§ INFORMATION PROVIDED
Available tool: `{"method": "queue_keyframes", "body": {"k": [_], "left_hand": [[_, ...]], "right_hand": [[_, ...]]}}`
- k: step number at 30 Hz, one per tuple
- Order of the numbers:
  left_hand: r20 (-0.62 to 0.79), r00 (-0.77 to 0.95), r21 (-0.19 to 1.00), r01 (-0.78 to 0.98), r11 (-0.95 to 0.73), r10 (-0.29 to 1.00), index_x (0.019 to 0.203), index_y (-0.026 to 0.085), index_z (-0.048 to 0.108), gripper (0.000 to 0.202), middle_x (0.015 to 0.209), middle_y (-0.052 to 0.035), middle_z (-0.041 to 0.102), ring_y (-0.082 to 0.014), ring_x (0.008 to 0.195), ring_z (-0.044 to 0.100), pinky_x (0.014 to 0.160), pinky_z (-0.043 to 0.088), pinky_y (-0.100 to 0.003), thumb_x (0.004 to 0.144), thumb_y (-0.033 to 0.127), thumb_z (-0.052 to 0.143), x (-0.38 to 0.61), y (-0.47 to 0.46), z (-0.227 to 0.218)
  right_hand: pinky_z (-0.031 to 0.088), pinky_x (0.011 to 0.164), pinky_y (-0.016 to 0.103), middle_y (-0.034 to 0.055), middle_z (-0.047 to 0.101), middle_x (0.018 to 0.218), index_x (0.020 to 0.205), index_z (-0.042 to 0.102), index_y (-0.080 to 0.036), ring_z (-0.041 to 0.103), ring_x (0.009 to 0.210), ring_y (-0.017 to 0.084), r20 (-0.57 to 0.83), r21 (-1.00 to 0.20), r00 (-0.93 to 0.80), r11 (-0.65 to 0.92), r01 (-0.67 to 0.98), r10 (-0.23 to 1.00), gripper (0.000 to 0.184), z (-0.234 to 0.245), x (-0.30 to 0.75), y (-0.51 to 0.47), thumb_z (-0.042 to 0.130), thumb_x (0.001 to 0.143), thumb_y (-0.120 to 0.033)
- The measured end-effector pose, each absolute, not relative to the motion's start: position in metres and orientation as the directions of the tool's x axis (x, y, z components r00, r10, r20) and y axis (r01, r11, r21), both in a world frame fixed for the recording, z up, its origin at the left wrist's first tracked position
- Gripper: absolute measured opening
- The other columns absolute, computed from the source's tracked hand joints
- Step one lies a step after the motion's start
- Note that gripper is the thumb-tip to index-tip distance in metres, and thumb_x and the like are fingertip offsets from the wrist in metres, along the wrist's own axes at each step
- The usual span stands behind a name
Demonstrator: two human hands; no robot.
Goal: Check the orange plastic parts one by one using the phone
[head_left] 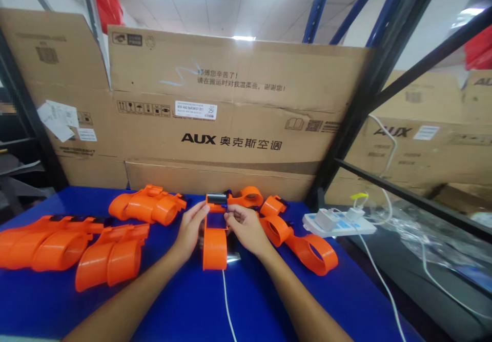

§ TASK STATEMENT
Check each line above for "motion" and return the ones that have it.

§ TASK ANSWER
- The measured end-effector pose, each absolute, not relative to the motion's start: position in metres and orientation as the directions of the tool's x axis (x, y, z components r00, r10, r20) and y axis (r01, r11, r21), both in a world frame fixed for the recording, z up, its origin at the left wrist's first tracked position
- Step one lies a step after the motion's start

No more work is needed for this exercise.